§ EXERCISE
Each line of the listing below must be returned exactly.
Content starts
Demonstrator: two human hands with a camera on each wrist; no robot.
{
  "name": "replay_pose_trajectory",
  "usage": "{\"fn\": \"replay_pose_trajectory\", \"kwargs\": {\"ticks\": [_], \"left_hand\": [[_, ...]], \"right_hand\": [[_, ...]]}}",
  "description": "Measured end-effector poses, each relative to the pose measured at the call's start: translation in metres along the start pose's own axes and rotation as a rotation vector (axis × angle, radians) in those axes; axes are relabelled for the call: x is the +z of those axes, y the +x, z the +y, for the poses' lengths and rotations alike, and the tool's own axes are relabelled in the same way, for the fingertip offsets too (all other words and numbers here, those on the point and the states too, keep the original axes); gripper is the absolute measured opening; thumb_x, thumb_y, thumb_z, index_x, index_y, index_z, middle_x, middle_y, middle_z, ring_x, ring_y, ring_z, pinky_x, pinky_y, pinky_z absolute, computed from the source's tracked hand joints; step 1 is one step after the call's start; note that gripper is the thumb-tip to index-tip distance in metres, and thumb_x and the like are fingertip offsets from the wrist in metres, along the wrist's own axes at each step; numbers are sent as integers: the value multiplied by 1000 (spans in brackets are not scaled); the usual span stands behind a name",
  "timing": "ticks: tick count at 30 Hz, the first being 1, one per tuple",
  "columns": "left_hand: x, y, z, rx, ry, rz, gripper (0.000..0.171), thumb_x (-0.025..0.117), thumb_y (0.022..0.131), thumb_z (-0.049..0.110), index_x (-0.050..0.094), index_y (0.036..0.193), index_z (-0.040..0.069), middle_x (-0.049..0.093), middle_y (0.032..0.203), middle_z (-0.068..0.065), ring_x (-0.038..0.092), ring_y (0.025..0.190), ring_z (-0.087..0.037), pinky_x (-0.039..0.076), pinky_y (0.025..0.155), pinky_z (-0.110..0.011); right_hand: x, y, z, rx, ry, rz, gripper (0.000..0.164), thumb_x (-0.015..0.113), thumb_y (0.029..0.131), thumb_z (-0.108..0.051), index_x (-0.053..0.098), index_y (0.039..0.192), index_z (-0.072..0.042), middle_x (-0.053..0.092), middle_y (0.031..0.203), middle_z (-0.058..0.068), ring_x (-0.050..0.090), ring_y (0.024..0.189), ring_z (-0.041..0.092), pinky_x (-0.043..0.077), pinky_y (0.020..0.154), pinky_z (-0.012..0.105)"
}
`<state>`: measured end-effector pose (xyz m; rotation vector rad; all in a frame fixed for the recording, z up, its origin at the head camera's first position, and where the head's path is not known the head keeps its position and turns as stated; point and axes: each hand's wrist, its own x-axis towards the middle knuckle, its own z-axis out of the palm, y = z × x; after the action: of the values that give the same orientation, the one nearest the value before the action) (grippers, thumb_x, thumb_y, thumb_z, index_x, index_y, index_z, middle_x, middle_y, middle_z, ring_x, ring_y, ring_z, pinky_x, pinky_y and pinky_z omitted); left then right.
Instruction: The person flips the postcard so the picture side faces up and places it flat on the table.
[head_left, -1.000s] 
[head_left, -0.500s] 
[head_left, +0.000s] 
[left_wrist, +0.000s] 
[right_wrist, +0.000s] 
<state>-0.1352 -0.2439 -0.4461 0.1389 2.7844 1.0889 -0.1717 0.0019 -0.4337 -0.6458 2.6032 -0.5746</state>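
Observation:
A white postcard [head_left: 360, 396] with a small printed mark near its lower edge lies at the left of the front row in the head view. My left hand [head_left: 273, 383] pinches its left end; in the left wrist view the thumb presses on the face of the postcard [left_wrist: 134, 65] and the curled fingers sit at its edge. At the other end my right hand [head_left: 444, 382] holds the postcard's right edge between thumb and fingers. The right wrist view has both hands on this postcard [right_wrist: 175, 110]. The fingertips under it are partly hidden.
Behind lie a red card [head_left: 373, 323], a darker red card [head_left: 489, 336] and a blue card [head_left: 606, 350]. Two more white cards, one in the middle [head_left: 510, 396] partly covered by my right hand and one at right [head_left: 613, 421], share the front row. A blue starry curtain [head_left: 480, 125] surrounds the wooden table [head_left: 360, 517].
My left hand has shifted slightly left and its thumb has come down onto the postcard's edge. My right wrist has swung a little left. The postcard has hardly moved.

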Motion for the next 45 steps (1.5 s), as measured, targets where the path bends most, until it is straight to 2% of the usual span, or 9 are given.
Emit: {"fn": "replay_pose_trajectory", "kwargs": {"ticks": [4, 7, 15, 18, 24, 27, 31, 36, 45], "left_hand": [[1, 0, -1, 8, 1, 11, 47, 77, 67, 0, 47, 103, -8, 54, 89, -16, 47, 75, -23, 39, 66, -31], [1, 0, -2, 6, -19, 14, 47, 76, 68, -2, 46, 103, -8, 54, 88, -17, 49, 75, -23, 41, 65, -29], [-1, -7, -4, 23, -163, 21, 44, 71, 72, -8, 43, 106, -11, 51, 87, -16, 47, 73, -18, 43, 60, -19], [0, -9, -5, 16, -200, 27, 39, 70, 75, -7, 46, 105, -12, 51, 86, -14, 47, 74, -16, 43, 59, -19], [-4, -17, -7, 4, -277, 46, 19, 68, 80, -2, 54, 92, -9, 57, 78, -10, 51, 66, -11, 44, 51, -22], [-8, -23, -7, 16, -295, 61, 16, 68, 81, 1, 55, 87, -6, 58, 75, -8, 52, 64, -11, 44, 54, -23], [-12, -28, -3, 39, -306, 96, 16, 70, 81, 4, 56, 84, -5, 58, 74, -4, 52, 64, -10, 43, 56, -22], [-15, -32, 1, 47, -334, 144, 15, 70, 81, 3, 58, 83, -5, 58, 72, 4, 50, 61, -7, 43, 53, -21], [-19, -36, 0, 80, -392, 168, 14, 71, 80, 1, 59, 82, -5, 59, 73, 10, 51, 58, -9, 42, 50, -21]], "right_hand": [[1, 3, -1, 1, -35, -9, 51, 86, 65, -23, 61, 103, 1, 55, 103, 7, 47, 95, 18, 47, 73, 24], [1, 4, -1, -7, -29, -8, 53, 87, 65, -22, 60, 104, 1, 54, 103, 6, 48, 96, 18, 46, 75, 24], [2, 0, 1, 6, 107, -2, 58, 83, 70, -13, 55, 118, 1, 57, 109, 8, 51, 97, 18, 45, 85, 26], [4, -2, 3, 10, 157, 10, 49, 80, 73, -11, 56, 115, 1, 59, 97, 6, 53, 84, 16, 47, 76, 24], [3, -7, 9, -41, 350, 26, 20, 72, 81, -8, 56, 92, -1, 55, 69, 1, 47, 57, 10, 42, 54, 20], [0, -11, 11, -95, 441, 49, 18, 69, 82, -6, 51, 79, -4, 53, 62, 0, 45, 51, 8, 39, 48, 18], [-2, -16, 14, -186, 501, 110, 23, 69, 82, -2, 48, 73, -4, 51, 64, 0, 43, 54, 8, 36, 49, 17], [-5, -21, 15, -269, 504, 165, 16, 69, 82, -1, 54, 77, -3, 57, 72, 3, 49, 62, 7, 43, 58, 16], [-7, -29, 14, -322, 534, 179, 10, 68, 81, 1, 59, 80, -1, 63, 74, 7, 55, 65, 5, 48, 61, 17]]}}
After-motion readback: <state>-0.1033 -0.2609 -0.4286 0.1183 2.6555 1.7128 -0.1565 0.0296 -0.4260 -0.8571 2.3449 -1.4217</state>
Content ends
§ FINAL ANSWER
Demonstrator: two human hands with a camera on each wrist; no robot.
{
  "name": "replay_pose_trajectory",
  "usage": "{\"fn\": \"replay_pose_trajectory\", \"kwargs\": {\"ticks\": [_], \"left_hand\": [[_, ...]], \"right_hand\": [[_, ...]]}}",
  "description": "Measured end-effector poses, each relative to the pose measured at the call's start: translation in metres along the start pose's own axes and rotation as a rotation vector (axis × angle, radians) in those axes; axes are relabelled for the call: x is the +z of those axes, y the +x, z the +y, for the poses' lengths and rotations alike, and the tool's own axes are relabelled in the same way, for the fingertip offsets too (all other words and numbers here, those on the point and the states too, keep the original axes); gripper is the absolute measured opening; thumb_x, thumb_y, thumb_z, index_x, index_y, index_z, middle_x, middle_y, middle_z, ring_x, ring_y, ring_z, pinky_x, pinky_y, pinky_z absolute, computed from the source's tracked hand joints; step 1 is one step after the call's start; note that gripper is the thumb-tip to index-tip distance in metres, and thumb_x and the like are fingertip offsets from the wrist in metres, along the wrist's own axes at each step; numbers are sent as integers: the value multiplied by 1000 (spans in brackets are not scaled); the usual span stands behind a name",
  "timing": "ticks: tick count at 30 Hz, the first being 1, one per tuple",
  "columns": "left_hand: x, y, z, rx, ry, rz, gripper (0.000..0.171), thumb_x (-0.025..0.117), thumb_y (0.022..0.131), thumb_z (-0.049..0.110), index_x (-0.050..0.094), index_y (0.036..0.193), index_z (-0.040..0.069), middle_x (-0.049..0.093), middle_y (0.032..0.203), middle_z (-0.068..0.065), ring_x (-0.038..0.092), ring_y (0.025..0.190), ring_z (-0.087..0.037), pinky_x (-0.039..0.076), pinky_y (0.025..0.155), pinky_z (-0.110..0.011); right_hand: x, y, z, rx, ry, rz, gripper (0.000..0.164), thumb_x (-0.015..0.113), thumb_y (0.029..0.131), thumb_z (-0.108..0.051), index_x (-0.053..0.098), index_y (0.039..0.192), index_z (-0.072..0.042), middle_x (-0.053..0.092), middle_y (0.031..0.203), middle_z (-0.058..0.068), ring_x (-0.050..0.090), ring_y (0.024..0.189), ring_z (-0.041..0.092), pinky_x (-0.043..0.077), pinky_y (0.020..0.154), pinky_z (-0.012..0.105)"
}
`<state>`: measured end-effector pose (xyz m; rotation vector rad; all in a frame fixed for the recording, z up, its origin at the head camera's first position, and where the head's path is not known the head keeps its position and turns as stated; point and axes: each hand's wrist, its own x-axis towards the middle knuckle, its own z-axis out of the palm, y = z × x; after the action: of the values that give the same orientation, the one nearest the value before the action) (grippers, thumb_x, thumb_y, thumb_z, index_x, index_y, index_z, middle_x, middle_y, middle_z, ring_x, ring_y, ring_z, pinky_x, pinky_y and pinky_z omitted); left then right.
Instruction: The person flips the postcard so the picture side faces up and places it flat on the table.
[head_left, -1.000s] 
[head_left, -0.500s] 
[head_left, +0.000s] 
[left_wrist, +0.000s] 
[right_wrist, +0.000s] 
<state>-0.1352 -0.2439 -0.4461 0.1389 2.7844 1.0889 -0.1717 0.0019 -0.4337 -0.6458 2.6032 -0.5746</state>
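Observation:
A white postcard [head_left: 360, 396] with a small printed mark near its lower edge lies at the left of the front row in the head view. My left hand [head_left: 273, 383] pinches its left end; in the left wrist view the thumb presses on the face of the postcard [left_wrist: 134, 65] and the curled fingers sit at its edge. At the other end my right hand [head_left: 444, 382] holds the postcard's right edge between thumb and fingers. The right wrist view has both hands on this postcard [right_wrist: 175, 110]. The fingertips under it are partly hidden.
Behind lie a red card [head_left: 373, 323], a darker red card [head_left: 489, 336] and a blue card [head_left: 606, 350]. Two more white cards, one in the middle [head_left: 510, 396] partly covered by my right hand and one at right [head_left: 613, 421], share the front row. A blue starry curtain [head_left: 480, 125] surrounds the wooden table [head_left: 360, 517].
My left hand has shifted slightly left and its thumb has come down onto the postcard's edge. My right wrist has swung a little left. The postcard has hardly moved.
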
Motion for the next 45 steps (1.5 s), as measured, targets where the path bends most, until it is straight to 2% of the usual span, or 9 are given.
Emit: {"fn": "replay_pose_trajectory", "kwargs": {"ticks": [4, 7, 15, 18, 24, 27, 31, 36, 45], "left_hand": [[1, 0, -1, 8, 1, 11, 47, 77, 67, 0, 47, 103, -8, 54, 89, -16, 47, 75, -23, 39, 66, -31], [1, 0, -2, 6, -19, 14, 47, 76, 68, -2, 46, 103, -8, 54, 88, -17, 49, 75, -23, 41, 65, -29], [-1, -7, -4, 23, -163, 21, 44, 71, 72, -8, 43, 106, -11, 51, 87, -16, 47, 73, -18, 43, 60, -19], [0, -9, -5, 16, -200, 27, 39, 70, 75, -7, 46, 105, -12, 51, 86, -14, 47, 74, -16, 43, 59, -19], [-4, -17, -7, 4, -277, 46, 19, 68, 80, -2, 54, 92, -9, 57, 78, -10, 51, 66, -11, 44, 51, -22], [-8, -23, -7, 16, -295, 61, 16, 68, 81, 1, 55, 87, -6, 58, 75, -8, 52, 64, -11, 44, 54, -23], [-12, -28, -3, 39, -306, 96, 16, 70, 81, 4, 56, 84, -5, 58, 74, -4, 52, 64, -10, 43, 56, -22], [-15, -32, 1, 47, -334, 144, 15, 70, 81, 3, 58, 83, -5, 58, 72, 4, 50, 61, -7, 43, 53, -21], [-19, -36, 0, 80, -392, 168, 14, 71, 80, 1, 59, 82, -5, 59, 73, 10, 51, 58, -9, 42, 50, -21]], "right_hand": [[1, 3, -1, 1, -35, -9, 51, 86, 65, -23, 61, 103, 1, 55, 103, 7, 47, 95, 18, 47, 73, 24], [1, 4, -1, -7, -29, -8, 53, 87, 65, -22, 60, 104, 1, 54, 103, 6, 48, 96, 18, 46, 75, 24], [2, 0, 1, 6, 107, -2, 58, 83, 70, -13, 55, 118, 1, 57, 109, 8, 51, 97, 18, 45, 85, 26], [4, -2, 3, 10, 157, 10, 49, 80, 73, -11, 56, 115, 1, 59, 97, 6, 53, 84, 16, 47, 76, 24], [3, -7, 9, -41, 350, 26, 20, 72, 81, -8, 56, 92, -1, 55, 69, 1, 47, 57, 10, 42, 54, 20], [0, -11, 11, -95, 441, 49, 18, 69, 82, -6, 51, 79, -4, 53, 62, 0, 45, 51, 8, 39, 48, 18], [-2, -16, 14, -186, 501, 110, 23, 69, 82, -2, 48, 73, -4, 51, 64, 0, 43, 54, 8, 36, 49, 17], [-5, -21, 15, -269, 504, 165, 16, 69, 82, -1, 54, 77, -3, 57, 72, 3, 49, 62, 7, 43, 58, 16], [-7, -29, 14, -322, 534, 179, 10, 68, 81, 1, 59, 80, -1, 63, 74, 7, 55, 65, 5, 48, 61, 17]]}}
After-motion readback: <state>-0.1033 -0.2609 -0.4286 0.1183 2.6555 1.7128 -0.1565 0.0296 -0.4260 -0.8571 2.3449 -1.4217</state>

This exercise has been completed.